Couplage multi-organes sur puce pour le suivi du syndrome métabolique (MSY-OOC)

Coordinateurs

Cécile Legallais, (BMBI UMR CNRS 7338/UTC), Eric Leclerc, (IRL CNRS 2820 LIMMS/ U Tokyo), Jean-Charles Duclos-Vallée, (Centre Hépato-Biliaire CHB, Hôpital Paul Brousse, Villejuif) 

Institutions et établissements impliqués

CNRS UMR 8520 IEMN et INSERM U1193 et U996, UMRS 1138 ; Hôpital Antoine Béclère

Contexte et défis

La stéatose hépatique non alcoolique (NAFLD, maintenant appelée MAFLD) est un problème de santé publique croissant, touchant 25 % des adultes européens. 10 à 30 % des cas évoluent vers une stéatohépatite non alcoolique (NASH), pouvant conduire à une cirrhose ou un carcinome hépatocellulaire. La MAFLD est étroitement liée au syndrome métabolique (MSy), une maladie complexe affectant plusieurs organes et associée à des pathologies telles que le diabète de type 2, l’obésité et les maladies cardiovasculaires. En Europe, le MSy touche jusqu’à 36 % de la population.

Comprendre les mécanismes de progression de ces maladies est essentiel pour améliorer la stratification des risques pour les patients et développer des traitements innovants. Les modèles animaux sont insuffisants pour reproduire le métabolisme humain. Bien que les « liver-on-chip » (foie sur puce) soient déjà utilisés pour des études de toxicologie, ces modèles ne reproduisent pas complètement l’unité fonctionnelle du foie humain perfusé.

Pour proposer et valider de nouveaux modèles in vitro, le consortium, fort de 20 ans d’expérience en ingénierie hépatique et en systèmes microphysiologiques, s’appuie sur l’expertise internationale de l’Hôpital Antoine-Béclère et du CHB, reconnus pour la gestion des troubles hépatiques graves et pour leurs unités de recherche translationnelle en hépatologie.

Objectifs scientifiques et solutions

L’objectif est de développer une nouvelle génération d’organes sur puce capable de reproduire les interactions cellulaires et les propriétés mécaniques et chimiques de la matrice extracellulaire (ECM) du foie, en conditions saines et pathologiques, ainsi que les interactions avec d’autres organes impliqués dans le syndrome métabolique.

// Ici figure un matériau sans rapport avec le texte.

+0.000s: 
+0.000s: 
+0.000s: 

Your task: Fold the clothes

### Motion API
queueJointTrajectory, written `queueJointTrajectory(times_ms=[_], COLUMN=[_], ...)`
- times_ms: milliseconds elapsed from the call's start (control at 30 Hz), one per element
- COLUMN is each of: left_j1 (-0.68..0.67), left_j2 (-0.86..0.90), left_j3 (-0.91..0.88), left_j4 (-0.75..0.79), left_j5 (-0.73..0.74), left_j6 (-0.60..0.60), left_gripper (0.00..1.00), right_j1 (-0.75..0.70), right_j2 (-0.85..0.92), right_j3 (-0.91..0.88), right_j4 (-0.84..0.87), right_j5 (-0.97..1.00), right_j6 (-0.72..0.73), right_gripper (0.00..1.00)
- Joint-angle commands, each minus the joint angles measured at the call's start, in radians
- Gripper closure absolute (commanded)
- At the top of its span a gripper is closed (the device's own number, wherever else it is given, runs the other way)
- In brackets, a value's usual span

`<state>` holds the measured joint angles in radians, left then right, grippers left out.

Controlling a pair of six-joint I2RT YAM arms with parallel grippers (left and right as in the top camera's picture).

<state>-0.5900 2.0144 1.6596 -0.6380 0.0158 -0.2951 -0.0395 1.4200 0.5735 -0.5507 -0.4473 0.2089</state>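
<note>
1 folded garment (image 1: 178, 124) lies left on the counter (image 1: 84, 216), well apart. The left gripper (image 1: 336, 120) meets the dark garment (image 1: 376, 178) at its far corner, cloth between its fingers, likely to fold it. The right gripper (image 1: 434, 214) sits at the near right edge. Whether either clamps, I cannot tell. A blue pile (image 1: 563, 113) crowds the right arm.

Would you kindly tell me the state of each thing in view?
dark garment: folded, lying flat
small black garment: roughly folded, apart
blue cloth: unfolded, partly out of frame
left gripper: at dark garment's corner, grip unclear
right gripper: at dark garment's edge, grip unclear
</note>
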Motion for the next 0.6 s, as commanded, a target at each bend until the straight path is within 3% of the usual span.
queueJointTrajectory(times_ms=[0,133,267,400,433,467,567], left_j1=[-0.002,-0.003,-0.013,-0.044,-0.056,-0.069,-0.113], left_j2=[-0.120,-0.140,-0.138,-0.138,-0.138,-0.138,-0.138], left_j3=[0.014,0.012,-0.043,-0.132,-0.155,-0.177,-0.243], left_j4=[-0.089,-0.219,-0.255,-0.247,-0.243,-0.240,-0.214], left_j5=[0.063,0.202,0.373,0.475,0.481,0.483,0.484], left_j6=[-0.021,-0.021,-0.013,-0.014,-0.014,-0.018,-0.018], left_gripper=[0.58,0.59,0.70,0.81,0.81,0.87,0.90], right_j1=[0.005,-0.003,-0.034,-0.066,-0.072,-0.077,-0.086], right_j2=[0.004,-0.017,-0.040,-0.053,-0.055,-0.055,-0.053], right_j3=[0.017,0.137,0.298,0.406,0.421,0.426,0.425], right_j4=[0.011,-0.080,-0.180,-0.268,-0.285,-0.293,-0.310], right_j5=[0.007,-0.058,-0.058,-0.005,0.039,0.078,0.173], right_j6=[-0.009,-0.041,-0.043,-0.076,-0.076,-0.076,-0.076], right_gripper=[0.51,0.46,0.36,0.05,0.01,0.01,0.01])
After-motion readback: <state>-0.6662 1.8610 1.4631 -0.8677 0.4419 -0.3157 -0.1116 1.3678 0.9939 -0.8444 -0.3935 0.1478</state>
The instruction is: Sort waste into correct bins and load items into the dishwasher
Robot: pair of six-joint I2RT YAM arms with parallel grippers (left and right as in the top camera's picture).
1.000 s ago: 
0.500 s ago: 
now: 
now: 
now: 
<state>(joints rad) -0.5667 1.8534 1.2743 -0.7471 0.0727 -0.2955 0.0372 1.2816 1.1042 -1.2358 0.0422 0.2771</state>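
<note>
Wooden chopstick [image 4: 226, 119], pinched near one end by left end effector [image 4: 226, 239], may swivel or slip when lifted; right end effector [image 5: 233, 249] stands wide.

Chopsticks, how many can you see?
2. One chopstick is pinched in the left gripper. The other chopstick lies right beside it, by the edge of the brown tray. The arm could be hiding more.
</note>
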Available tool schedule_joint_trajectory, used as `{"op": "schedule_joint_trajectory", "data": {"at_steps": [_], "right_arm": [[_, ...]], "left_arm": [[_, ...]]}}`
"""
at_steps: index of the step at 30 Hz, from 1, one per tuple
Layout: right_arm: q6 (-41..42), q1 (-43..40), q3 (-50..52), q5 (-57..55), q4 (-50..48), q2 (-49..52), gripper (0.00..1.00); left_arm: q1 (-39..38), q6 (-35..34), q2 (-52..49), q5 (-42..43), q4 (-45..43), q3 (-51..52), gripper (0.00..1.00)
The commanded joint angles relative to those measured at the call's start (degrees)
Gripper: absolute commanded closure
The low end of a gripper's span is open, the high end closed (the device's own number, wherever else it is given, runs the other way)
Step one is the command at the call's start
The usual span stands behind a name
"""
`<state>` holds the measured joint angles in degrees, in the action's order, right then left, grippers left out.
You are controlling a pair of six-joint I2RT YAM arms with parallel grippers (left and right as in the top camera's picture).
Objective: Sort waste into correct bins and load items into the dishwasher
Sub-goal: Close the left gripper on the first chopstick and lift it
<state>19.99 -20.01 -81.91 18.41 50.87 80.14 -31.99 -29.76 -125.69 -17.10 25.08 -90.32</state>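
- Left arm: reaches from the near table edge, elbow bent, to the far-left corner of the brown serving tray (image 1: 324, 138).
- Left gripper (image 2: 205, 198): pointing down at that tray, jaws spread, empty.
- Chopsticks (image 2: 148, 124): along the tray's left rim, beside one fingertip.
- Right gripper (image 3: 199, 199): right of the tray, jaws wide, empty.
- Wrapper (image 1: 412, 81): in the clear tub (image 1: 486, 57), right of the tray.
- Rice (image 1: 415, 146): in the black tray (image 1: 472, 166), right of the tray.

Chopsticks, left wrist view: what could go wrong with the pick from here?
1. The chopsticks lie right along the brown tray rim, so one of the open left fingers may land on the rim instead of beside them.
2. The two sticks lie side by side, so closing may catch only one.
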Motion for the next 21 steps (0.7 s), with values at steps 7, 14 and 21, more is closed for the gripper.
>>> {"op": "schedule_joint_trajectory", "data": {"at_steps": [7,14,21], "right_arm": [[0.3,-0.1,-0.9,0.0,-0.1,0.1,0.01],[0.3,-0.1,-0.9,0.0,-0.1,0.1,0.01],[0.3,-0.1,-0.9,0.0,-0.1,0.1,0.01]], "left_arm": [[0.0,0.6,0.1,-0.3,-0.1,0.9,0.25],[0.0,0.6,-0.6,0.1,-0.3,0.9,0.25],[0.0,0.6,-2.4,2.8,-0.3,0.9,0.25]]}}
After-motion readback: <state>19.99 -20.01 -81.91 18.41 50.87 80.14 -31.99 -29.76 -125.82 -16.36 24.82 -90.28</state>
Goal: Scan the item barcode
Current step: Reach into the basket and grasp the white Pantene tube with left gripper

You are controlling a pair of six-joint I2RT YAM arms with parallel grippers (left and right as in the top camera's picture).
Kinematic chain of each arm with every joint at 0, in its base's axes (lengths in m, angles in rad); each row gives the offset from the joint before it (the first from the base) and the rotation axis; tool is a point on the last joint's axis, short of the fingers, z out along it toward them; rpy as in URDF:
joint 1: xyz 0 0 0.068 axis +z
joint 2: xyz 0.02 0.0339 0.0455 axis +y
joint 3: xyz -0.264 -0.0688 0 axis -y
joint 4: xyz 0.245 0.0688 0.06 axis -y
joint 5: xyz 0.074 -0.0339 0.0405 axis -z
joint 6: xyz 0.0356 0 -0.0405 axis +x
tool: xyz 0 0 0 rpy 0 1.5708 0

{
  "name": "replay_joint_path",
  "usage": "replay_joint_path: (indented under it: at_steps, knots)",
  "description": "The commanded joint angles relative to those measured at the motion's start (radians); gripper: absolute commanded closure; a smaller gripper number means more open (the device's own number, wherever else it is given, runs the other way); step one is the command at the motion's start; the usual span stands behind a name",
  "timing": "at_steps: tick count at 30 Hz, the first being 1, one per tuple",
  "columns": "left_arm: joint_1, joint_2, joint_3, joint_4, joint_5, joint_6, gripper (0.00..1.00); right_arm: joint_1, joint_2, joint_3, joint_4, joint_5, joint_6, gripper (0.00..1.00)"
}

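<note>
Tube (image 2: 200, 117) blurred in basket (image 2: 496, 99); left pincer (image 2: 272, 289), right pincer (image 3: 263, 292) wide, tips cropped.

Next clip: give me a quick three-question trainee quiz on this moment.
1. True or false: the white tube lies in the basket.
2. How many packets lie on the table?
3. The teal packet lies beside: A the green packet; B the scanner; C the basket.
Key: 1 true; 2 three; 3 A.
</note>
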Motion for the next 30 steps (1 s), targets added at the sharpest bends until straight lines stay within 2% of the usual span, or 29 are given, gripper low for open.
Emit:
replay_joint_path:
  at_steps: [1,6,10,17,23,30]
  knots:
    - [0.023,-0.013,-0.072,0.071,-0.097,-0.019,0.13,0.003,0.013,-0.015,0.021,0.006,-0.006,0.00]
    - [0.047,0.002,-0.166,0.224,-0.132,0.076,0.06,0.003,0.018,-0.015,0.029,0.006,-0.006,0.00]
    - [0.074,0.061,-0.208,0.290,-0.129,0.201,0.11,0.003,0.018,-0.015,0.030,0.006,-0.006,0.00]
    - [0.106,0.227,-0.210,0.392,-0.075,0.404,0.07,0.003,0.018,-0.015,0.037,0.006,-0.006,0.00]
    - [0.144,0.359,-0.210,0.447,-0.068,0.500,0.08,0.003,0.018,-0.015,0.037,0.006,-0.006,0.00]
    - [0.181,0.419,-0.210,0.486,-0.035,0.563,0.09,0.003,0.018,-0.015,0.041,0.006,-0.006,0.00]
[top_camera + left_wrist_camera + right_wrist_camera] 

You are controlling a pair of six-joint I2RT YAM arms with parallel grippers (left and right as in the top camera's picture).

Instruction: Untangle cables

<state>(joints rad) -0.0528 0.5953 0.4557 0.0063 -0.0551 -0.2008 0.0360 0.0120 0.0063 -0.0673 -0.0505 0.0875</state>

Ce modèle permettra :

D’identifier de nouveaux biomarqueurs et d’évaluer des thérapies innovantes grâce à des données issues de cohortes de patients.

D’étudier les mécanismes d’apparition de la MAFLD : accumulation de lipides, dysfonctionnement des cellules endothéliales du sinusoïde hépatique (LSEC) et activation des cellules stellaires menant à la fibrose.

De simuler le syndrome métabolique (MSy) : création d’un démonstrateur reproduisant l’interaction entre différents organes impliqués dans le MSy  (foie,  tissu adipeux, paroi vasculaire), en intégrant les effets de l’environnement ou de régimes alimentaires spécifiques.

Programme de recherche

Reproduire sur puce la structure et les fonctions d’un foie stéatosique/MAFLD :

Développement d’une barrière sinusoïdale fonctionnelle en cultivant des LSECs sur une matrice souple, puis plus rigide pour simuler la fibrose.

Accumulation de lipides toxiques dans les hépatocytes pour reproduire la lipotoxicité.

Co-culture avec des cellules stellaires ou des macrophages hépatiques (cellules de Kupffer) pour induire une inflammation.

Validation du modèle en comparant les données in vitro avec les données sérologiques et histologiques de patients atteints de MAFLD.

Coupler les organes clés du syndrome métabolique (foie, tissu adipeux, paroi vasculaire) :

Adaptation des flux de perfusion et des milieux de culture pour simuler des conditions physiologiques et pathologiques 

Utilisation de la plateforme brevetée CCDIM Box, permettant de perfuser et coupler plusieurs organes sur puce en série ou en parallèle.

Développement d’un nouveau dispositif micro fluidique de couplage multi-organes

Identifier des biomarqueurs de progression du MSy et évaluer des traitements :

Exploitation des données issues des cohortes LITONAS, ObPlus et PLICATURE (> 400 patients) avec des prélèvements de sérum, foie et tissu adipeux.

Validation des biomarqueurs tels que les niveaux de miRNA-122/CK18, les cytokines pro-inflammatoires, et l’expression de protéines fibrosantes (α-SMA/Col1A1).

Intégration des données multi-omiques et d’analyses d’imagerie dans des modèles in silico pour identifier de nouveaux biomarqueurs et mécanismes de signalisation.